_Directions for this task:_ Every line of the material below needs to be written out exactly, please.

_Data excerpt:_
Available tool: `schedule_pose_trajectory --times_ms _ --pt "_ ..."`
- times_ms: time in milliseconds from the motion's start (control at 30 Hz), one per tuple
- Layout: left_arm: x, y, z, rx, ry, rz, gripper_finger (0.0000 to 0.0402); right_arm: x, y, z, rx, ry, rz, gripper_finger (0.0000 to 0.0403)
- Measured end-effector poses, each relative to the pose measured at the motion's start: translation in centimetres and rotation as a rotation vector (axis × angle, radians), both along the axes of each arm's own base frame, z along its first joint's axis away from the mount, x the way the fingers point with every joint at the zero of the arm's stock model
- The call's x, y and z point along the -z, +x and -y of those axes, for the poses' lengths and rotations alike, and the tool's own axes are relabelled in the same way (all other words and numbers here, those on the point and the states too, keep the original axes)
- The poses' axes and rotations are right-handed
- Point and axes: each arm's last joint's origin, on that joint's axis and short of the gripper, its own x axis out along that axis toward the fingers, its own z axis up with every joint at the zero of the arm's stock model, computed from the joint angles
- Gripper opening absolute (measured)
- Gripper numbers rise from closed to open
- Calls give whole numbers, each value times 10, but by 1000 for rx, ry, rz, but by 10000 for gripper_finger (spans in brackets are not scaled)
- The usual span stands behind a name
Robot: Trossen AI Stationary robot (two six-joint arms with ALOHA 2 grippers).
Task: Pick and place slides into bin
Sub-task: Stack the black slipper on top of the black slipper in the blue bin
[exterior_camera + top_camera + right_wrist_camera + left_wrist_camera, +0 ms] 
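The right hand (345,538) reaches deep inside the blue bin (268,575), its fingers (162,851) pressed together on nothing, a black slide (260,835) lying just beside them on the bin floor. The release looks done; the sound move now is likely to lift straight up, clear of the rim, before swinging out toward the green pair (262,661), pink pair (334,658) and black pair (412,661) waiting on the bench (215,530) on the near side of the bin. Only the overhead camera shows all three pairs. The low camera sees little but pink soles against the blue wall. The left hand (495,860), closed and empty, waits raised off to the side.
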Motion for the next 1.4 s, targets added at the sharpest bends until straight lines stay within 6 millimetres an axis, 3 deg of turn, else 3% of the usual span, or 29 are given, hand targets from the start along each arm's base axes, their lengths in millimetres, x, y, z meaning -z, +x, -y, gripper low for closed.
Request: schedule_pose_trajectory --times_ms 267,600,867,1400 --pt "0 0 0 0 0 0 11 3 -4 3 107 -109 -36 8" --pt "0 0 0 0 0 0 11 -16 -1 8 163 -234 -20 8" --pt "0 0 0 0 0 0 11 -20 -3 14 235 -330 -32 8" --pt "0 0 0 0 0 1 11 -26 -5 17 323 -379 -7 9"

_Output for this exercise:_
Available tool: `schedule_pose_trajectory --times_ms _ --pt "_ ..."`
- times_ms: time in milliseconds from the motion's start (control at 30 Hz), one per tuple
- Layout: left_arm: x, y, z, rx, ry, rz, gripper_finger (0.0000 to 0.0402); right_arm: x, y, z, rx, ry, rz, gripper_finger (0.0000 to 0.0403)
- Measured end-effector poses, each relative to the pose measured at the motion's start: translation in centimetres and rotation as a rotation vector (axis × angle, radians), both along the axes of each arm's own base frame, z along its first joint's axis away from the mount, x the way the fingers point with every joint at the zero of the arm's stock model
- The call's x, y and z point along the -z, +x and -y of those axes, for the poses' lengths and rotations alike, and the tool's own axes are relabelled in the same way (all other words and numbers here, those on the point and the states too, keep the original axes)
- The poses' axes and rotations are right-handed
- Point and axes: each arm's last joint's origin, on that joint's axis and short of the gripper, its own x axis out along that axis toward the fingers, its own z axis up with every joint at the zero of the arm's stock model, computed from the joint angles
- Gripper opening absolute (measured)
- Gripper numbers rise from closed to open
- Calls give whole numbers, each value times 10, but by 1000 for rx, ry, rz, but by 10000 for gripper_finger (spans in brackets are not scaled)
- The usual span stands behind a name
Robot: Trossen AI Stationary robot (two six-joint arms with ALOHA 2 grippers).
Task: Pick and place slides into bin
Sub-task: Stack the black slipper on top of the black slipper in the blue bin
[exterior_camera + top_camera + right_wrist_camera + left_wrist_camera, +0 ms] 
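The right hand (345,538) reaches deep inside the blue bin (268,575), its fingers (162,851) pressed together on nothing, a black slide (260,835) lying just beside them on the bin floor. The release looks done; the sound move now is likely to lift straight up, clear of the rim, before swinging out toward the green pair (262,661), pink pair (334,658) and black pair (412,661) waiting on the bench (215,530) on the near side of the bin. Only the overhead camera shows all three pairs. The low camera sees little but pink soles against the blue wall. The left hand (495,860), closed and empty, waits raised off to the side.
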Motion for the next 1.4 s, targets added at the sharpest bends until straight lines stay within 6 millimetres an axis, 3 deg of turn, else 3% of the usual span, or 29 are given, hand targets from the start along each arm's base axes, their lengths in millimetres, x, y, z meaning -z, +x, -y, gripper low for closed.
Request: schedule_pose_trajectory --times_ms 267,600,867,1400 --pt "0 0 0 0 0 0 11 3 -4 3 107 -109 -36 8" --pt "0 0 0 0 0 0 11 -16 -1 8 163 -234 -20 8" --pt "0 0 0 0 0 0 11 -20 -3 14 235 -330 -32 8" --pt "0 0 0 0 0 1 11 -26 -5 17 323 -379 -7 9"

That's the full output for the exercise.